REQUIREMENT: Every line of the listing below from the one with "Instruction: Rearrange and" up to and including the one with "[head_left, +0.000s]" should be retyped exactly, and nothing else; pictures are not part of the copy.

INFORMATION SHOWN:

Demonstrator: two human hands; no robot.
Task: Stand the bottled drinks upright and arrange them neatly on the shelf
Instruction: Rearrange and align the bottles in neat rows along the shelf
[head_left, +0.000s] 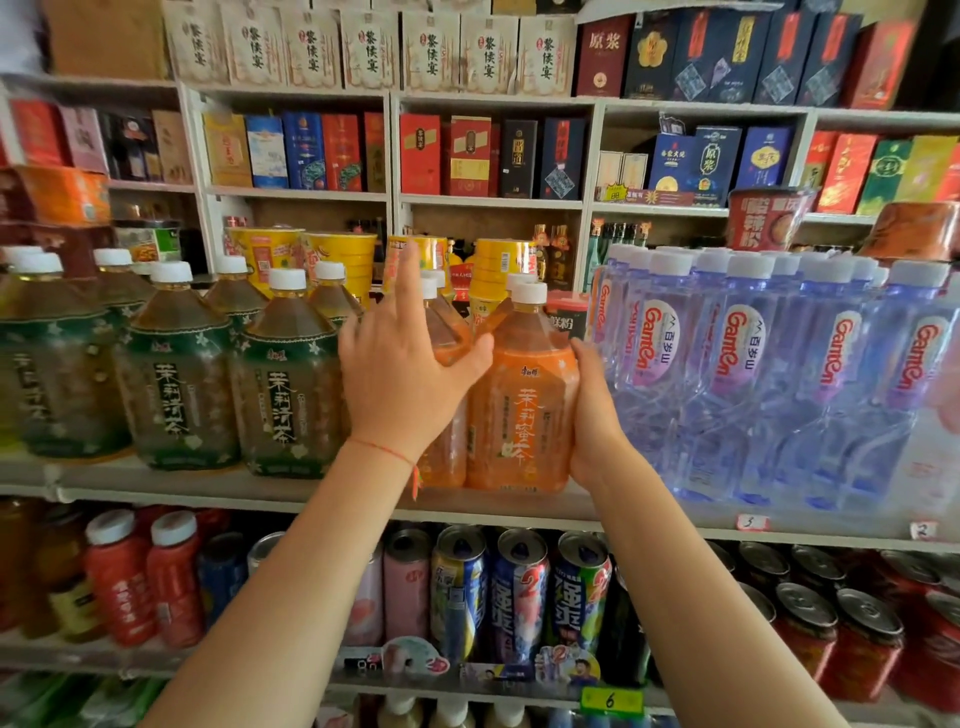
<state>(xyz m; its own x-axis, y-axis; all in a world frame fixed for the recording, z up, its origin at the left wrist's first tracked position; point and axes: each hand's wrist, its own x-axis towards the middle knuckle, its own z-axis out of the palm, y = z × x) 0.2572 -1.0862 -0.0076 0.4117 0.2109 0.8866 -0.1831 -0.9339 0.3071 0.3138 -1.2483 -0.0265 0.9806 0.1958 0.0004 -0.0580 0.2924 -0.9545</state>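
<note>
An orange-labelled tea bottle (522, 405) with a white cap stands upright at the front of the shelf (291, 491). My right hand (592, 415) presses flat against its right side. My left hand (400, 364) lies spread over a second orange tea bottle (441, 457) just left of it, thumb reaching to the first bottle's shoulder, index finger raised. More orange bottles stand behind, mostly hidden. Green-labelled tea bottles (179, 374) stand upright in rows to the left.
A block of clear water bottles (737, 374) fills the shelf to the right, close to my right hand. Yellow noodle cups (343, 254) sit behind the teas. Cans (519, 597) and red bottles (119, 577) line the shelf below. Boxed goods fill the upper shelves.
</note>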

OUTPUT:
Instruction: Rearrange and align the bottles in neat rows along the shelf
[head_left, +0.000s] 

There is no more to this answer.